TDB canonicalizes certain XSD datatypes. The value of literals of
these datatypes is stored, not the original lexical form. For
example, "01"^^xsd:integer
, "1"^^xsd:integer
and
"+001"^^xsd:integer
are all the same value and are stored as the
same RDF literal. In addition,
derived types
for integers are also understood by TDB. For example,
"01"^^xsd:integer
and "1"^^xsd:byte
are the same value.
When RDF terms for these values are returned, the lexical form will be the canonical representation.
Only certain ranges of values are directly encoded as values. If a literal is outside the canonicalization range, its lexical representation is stored.

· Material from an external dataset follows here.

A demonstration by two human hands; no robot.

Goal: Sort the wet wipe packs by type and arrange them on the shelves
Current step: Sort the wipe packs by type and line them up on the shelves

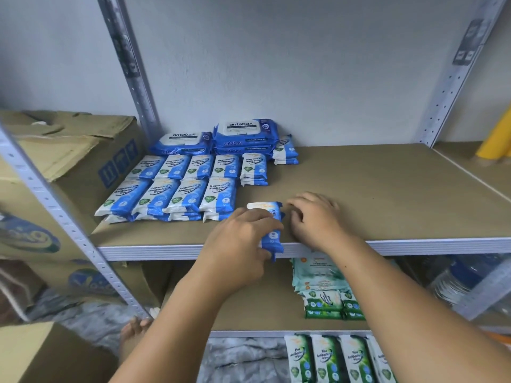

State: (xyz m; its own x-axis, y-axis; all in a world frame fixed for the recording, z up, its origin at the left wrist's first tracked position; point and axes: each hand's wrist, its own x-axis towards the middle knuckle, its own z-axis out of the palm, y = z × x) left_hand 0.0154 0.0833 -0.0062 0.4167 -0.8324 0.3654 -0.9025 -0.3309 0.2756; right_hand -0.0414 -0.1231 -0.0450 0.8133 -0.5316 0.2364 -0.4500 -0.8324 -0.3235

TDB transparently switches between value and non-value based literals in graph matching and filter expressions; non-canonicalized and canonicalized values will be compared as needed.
(Future versions of TDB may increase the ranges canonicalized.)
The datatypes canonicalized by TDB are:
- XSD decimal (canonicalized range: 8 bits of scale, signed 48 bits of value)
- XSD integer (canonicalized range: 56 bits)
- XSD dateTime (canonicalized range: 0 to the year 8000, millisecond accuracy, timezone to 15 minutes).
- XSD date (canonicalized range: 0 to the year 8000, timezone to 15 minutes).
- XSD boolean (canonicalized range: true and false)